=== WORK ORDER ===
For the word "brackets", return each line of the data in which it occurs.

+++++

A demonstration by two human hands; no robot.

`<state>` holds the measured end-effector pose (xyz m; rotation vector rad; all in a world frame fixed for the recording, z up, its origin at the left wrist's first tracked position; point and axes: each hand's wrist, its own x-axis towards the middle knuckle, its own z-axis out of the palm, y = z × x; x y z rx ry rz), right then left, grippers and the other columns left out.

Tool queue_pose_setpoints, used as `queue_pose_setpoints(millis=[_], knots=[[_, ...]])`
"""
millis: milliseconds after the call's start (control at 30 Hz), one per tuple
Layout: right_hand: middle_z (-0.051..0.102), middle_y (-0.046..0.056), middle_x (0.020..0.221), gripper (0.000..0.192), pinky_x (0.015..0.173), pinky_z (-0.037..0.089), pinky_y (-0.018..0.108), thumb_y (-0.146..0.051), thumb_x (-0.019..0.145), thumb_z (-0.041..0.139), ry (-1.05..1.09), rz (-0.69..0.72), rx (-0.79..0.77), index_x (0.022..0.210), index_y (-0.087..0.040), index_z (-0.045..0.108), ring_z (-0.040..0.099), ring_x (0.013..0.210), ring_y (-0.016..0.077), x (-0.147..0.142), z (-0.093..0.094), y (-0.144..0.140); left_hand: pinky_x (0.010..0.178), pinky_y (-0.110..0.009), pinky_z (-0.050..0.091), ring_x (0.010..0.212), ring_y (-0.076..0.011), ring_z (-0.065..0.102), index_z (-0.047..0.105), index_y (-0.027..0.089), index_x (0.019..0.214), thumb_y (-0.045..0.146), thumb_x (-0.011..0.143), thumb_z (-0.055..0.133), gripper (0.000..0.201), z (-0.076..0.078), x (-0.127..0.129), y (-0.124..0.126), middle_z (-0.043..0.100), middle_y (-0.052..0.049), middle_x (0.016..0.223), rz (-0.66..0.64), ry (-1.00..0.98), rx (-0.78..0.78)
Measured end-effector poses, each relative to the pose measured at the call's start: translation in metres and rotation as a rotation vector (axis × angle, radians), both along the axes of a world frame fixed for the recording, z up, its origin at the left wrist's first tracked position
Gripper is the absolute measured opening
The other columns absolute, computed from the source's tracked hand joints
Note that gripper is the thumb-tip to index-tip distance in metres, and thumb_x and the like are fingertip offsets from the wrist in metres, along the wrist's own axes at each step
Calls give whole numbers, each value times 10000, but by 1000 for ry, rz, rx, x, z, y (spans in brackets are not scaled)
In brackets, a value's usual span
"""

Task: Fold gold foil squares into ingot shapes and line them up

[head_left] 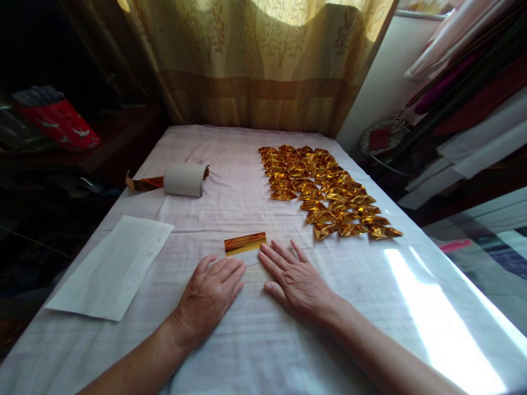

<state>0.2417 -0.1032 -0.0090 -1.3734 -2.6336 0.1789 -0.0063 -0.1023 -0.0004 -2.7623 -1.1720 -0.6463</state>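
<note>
The right hand (294, 277) is lying palm down with its fingers spread, and its fingertips are touching the near right end of a gold-and-white paper strip (245, 242). The left hand (216, 288) is resting with its fingers close together and curving down onto the strip's near left edge; its underside is staying out of view, so I cannot tell whether its grip is pinching the paper. The strip is lying flat just beyond both hands, near the middle of the table (214, 219), its shiny gold band facing the far side and its white band facing the near side.

To the far right of the hands, folded gold foil pieces (325, 189) are standing close together in rows. To the far left, a pale roll (183, 180) is lying on its side, with brownish-gold foil (146, 184) trailing from its left end. Nearer, on the left, a white sheet (113, 269) is lying flat, carrying faint printed lines and small marks along its right side, too small to read. Sunlight is falling across the right side of the white tablecloth (349, 285).

Beyond the table, a gold curtain (263, 60) is hanging, showing tree figures. At far left, a red container (61, 123) is displaying white bird figures, and at right, clothes (469, 93) are hanging.
</note>
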Motion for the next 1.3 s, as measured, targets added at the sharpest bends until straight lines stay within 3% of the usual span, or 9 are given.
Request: queue_pose_setpoints(millis=[167, 300, 433, 533, 667, 800, 1100, 1300], knots=[[394, 76, 1549, 578, 1194, 197, 580, -489, 996, 462, -5, -5, -18, 1501, -215, 410, 321, 1454, 306, -2, 2, 0, 1037, -409, 346, 1095, -213, 655, 671, 218, 1193, 253, 1028, 383, 333, -4, -17, -6, 729, -41, 1188, 26, -2, 29], [353, 62, 1570, 589, 1197, 186, 583, -524, 1005, 412, -29, -10, -82, 1509, -220, 391, 282, 1470, 311, -3, 7, 1, 994, -419, 372, 1067, -223, 657, 698, 221, 1137, 249, 1016, 398, 325, 5, -27, -7, 752, -44, 1115, 45, 13, 43], [319, 51, 1585, 603, 1210, 147, 576, -547, 1007, 386, -45, -24, -131, 1518, -228, 368, 240, 1486, 304, -4, 10, 1, 892, -403, 411, 909, -221, 654, 716, 189, 912, 274, 1005, 440, 303, 24, -18, -1, 758, -38, 939, 33, 0, 75], [313, 42, 1588, 612, 1213, 133, 580, -557, 1007, 378, -40, -36, -137, 1525, -233, 350, 232, 1489, 298, -4, 10, 0, 836, -387, 424, 825, -213, 623, 681, 183, 787, 297, 992, 468, 317, 29, -1, 4, 730, -45, 862, 31, -17, 69], [308, 49, 1592, 620, 1212, 139, 578, -550, 1003, 399, -36, -27, -129, 1530, -230, 340, 232, 1490, 296, -3, 9, 1, 948, -430, 397, 1026, -253, 622, 704, 178, 1040, 314, 987, 483, 265, 18, 14, 6, 731, -72, 1095, -32, -3, 47], [313, 65, 1590, 611, 1210, 144, 580, -522, 1002, 422, -26, -40, -106, 1521, -204, 362, 227, 1491, 297, -3, 7, 0, 979, -432, 373, 1079, -243, 633, 675, 193, 1161, 300, 1003, 454, 292, 7, 10, 4, 715, -65, 1191, -31, 38, -1], [349, 45, 1579, 560, 1218, 108, 578, -482, 1008, 433, 9, 14, -90, 1507, -230, 391, 249, 1484, 274, -13, 6, -3, 1014, -429, 357, 1137, -244, 628, 647, 197, 1240, 331, 1015, 430, 340, 2, 4, 4, 700, -65, 1246, -40, 24, -38], [376, 45, 1564, 531, 1203, 157, 593, -444, 1000, 461, 9, -59, -64, 1484, -227, 433, 271, 1475, 300, 0, 3, -5, 1001, -408, 375, 1076, -216, 663, 709, 207, 1116, 316, 1023, 421, 321, 1, -15, 8, 748, -42, 1139, -50, -52, -30]])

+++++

=== TASK OUTPUT ===
Calls give whole numbers, each value times 10000, but by 1000 for ry, rz, rx, x, z, y (spans in brackets are not scaled)
In brackets, a value's usual span

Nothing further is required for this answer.